SHARE

Istimewa

CARAPANDANG - Sejak 1996, Suswaningsih berhasil 'menyulap' lahan di Kelurahan Karangwuni dan Melikan di Kapanewon Rongkop Gunungkidul, Daerah Istimewa Yogyakarta (DIY). Dari yang sebelumnya tandus dan berbatu, menjadi lahan hijau yang bermanfaat dan produktif. Mengingat jasanya tersebut, pada 15 Oktober 2021 Ibu Suswaningsih yang bekerja di Penyuluh dari Balai Penyuluhan Pertanian (BPP) Kapanewon Rongkop menerima penghargaan Kalpataru untuk kategori pengabdi lingkungan.

Menurut Suswaningsih, kendala terberat yang dihadapi adalah mengubah sikap dan perilaku masyarakat untuk mau memanfaatkan lahan yang kritis menjadi produktif. Ia juga menjelaskan, untuk pemanfaatan lahan nonproduktif, dirinya mengajak masyarakat mengembangkan tanaman pangan dan kayu-kayuan, serta mengembangkan tanaman lokal.

Sejak 1996, dia mengajak warga untuk menggarap lahan nonproduktif. Lahan yang digarap seluas lima hektare (ha) untuk jenis tanaman kayu-kayuan, tanaman pangan dengan sistem tumpangsari luas lahannya 903,7 meter persegi, dan untuk lahan pengembangan konservasi seluas 203 ha.

Suswaningsih adalah salah satu sosok perempuan pejuang lingkungan dari sekian banyak tokoh perempuan lokal (local hero). Sebut saja, Mama Aleta Baun, aktivis lingkungan untuk hak-hak masyarakat adat penentang penambangan marmer di Nusa Tenggara Timur. Lalu, Adriana Meraudje, salah satu dari banyak perempuan Enggros pelestari hutan. Ada pula Dr. Karlina Supelli, seorang astronom sekaligus filsuf yang memperjuangkan hak masyarakat adat dan lingkungan hidup. Dan masih banyak lagi perempuan maupun komunitas yang dipimpin perempuan sebagai pionir dalam mengatasi perubahan iklim.

Perempuan telah diakui memiliki peran yang setara dalam perlindungan dan pengelolaan lingkungan hidup. Dalam kaitannya dengan perubahan iklim misalnya, secara internasional Konvensi Kerangka Kerja Perubahan Iklim Perserikatan Bangsa-Bangsa (UNFCCC) mengakui pentingnya kesetaraan pelibatan antara perempuan dan laki-laki, dalam kebijakan iklim yang responsif gender, melalui suatu agenda khusus yang menangani masalah gender dan perubahan iklim, termasuk menuangkannya dalam Perjanjian Paris 2015.

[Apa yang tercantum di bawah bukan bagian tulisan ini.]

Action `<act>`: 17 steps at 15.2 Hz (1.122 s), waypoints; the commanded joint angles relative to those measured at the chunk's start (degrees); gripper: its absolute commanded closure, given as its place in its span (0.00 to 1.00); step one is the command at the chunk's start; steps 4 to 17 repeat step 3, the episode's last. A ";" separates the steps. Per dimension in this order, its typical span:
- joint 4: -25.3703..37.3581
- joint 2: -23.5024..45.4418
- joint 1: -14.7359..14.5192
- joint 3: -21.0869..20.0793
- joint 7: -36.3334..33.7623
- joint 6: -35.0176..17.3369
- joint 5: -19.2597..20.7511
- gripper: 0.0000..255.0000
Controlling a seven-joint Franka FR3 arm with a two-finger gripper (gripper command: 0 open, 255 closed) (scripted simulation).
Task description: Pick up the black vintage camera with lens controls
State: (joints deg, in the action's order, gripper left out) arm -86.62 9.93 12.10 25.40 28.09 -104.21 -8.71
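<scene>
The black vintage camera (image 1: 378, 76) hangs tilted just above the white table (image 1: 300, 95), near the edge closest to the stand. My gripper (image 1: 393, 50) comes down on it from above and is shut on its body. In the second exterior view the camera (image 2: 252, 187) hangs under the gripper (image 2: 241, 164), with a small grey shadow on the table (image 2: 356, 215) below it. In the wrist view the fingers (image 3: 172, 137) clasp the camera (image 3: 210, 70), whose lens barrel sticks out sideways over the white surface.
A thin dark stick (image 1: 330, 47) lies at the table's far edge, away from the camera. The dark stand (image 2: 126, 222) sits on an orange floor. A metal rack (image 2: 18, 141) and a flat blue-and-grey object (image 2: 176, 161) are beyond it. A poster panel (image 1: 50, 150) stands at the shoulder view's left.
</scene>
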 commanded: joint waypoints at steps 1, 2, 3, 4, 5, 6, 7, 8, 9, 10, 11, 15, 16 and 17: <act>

Namun demikian, peran perempuan masih cenderung diabaikan, baik di tingkat lokal maupun nasional. Kendala yang dihadapi perempuan adalah persoalan kemiskinan struktural, peran ganda sebagai ibu, dan kurang memiliki akses dalam pengambilan kebijakan publik. Meski dalam hal isu perubahan iklim, baik perempuan dan laki-laki sama-sama dirugikan dan berpotensi menjadi pelopor dalam perubahan iklim, secara sosial peran perempuan masih rentan.

Oleh karena itu, pemerintah berkomitmen meningkatkan peran perempuan dalam aksi mitigasi dan adaptasi perubahan iklim. Salah satunya, dengan menyusun Dokumen Rencana Aksi Nasional Gender dan Perubahan Iklim (RAN-GPI). Dokumen publik tersebut secara resmi diluncurkan pada Kamis (28/3/2024) di Jakarta.

“Seperti peribahasa pucuk dicinta ulam tiba, dokumen RAN-GPI merupakan salah satu jawaban penting dalam upaya kita memperkuat kerja-kerja mitigasi dan adaptasi pengendalian perubahan iklim melalui strategi dan kegiatan RAN-GPI yang diuraikan secara sistematis,” ujar Menteri Lingkungan Hidup dan Kehutanan (LHK) Siti Nurbaya.